The GVH places great emphasis on raising the awareness of society and, most importantly, of businesses and of competition issues. A survey commissioned by the GVH in 2012 showed that in spite of the repeated competition culture efforts of the GVH, businesses in general, and SMEs in particular, still do not have sufficient knowledge of competition law. The findings of the survey confirmed the experience of the GVH: SMEs are involved in competition proceedings a lot more than large-size undertakings. This is why in December 2012 the GVH created a new web page on its website about competition compliance (www.megfeleles.hu). This web page provides businesses with basic information about the GVH, competition law, ‘dos and don’ts’ and so on. In addition to this, the GVH has concluded cooperation agreements with SMEs’ organisations and accountant associations in order to promote an educational campaign by, for example, hosting seminars, delivering speeches on these seminars and delivering brochures prepared by the GVH. As part of this exercise, the GVH launched an internal ex-ante impact assessment project in order to compute the social usefulness of its competition law enforcement in the country. Very conservative calculations show that between 2008 and 2012, as a result of prohibitions of restrictive agreements, abusive practices and by blocking anti-competitive M&As, consumers benefitted around 58 billion forints. This is more than four times the budget allocated to the GVH between 2008 and 2012, meaning that competition law enforcement is a ‘profitable’ activity for society.
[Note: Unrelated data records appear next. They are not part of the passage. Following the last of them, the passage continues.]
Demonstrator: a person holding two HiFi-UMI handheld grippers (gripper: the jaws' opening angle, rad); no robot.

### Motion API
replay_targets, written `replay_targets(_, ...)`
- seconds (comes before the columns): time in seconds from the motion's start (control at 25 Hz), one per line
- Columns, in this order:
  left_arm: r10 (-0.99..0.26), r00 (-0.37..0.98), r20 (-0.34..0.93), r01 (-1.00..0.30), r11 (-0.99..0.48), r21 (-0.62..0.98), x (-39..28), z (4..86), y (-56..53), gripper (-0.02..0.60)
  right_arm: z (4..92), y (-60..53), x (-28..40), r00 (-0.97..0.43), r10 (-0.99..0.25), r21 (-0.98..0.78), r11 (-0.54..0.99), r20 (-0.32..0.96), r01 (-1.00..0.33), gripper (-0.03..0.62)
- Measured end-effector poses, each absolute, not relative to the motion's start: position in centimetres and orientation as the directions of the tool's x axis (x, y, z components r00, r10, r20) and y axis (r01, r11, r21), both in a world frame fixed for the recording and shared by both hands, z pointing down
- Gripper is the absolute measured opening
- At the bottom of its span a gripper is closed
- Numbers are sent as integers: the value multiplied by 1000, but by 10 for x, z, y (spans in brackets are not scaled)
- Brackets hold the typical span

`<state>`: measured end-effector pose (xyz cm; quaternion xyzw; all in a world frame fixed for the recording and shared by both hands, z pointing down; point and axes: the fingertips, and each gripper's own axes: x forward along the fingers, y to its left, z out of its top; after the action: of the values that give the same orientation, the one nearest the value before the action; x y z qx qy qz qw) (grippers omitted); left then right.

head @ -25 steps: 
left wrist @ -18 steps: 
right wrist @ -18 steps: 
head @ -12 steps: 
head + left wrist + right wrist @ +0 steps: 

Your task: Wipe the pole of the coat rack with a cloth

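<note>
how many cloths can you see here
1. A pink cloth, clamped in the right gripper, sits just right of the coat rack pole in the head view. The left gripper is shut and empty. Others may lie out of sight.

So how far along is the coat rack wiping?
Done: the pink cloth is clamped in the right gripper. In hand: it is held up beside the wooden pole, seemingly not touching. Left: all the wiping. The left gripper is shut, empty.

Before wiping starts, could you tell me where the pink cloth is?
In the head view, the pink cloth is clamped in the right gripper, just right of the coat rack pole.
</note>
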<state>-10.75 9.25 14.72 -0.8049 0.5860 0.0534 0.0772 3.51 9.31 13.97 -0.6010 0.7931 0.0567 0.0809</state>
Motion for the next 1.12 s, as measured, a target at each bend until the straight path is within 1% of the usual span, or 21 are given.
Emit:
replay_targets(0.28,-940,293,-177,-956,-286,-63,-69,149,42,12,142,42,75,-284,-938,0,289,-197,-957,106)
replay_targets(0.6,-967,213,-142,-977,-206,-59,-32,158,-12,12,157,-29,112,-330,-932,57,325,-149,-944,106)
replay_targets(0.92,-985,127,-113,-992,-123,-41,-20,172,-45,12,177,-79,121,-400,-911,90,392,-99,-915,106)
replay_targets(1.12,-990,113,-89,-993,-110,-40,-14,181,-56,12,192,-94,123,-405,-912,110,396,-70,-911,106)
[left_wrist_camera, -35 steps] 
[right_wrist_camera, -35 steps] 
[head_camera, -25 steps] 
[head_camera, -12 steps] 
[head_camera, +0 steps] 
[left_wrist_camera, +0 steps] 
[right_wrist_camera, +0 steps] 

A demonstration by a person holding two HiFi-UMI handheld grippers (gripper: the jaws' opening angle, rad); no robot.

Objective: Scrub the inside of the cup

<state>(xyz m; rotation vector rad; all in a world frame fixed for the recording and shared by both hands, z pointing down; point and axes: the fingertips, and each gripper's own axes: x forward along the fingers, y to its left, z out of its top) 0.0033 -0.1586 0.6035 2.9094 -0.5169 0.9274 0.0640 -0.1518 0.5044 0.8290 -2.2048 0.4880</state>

In 2013, the GVH will focus on the traditional areas of competition law, such as cartel enforcement and the detection of bid-rigging activities. Due to agency competencies of the GVH in the enforcement of UCP-related consumer protection issues, the Authority has continued to foster efficient markets by counterbalancing possible information deficiencies. In addition to these, further priority areas will be the support of compliance programmes of undertakings, and the simplification of merger proceedings and competition problems relating to local markets (eg, funeral services).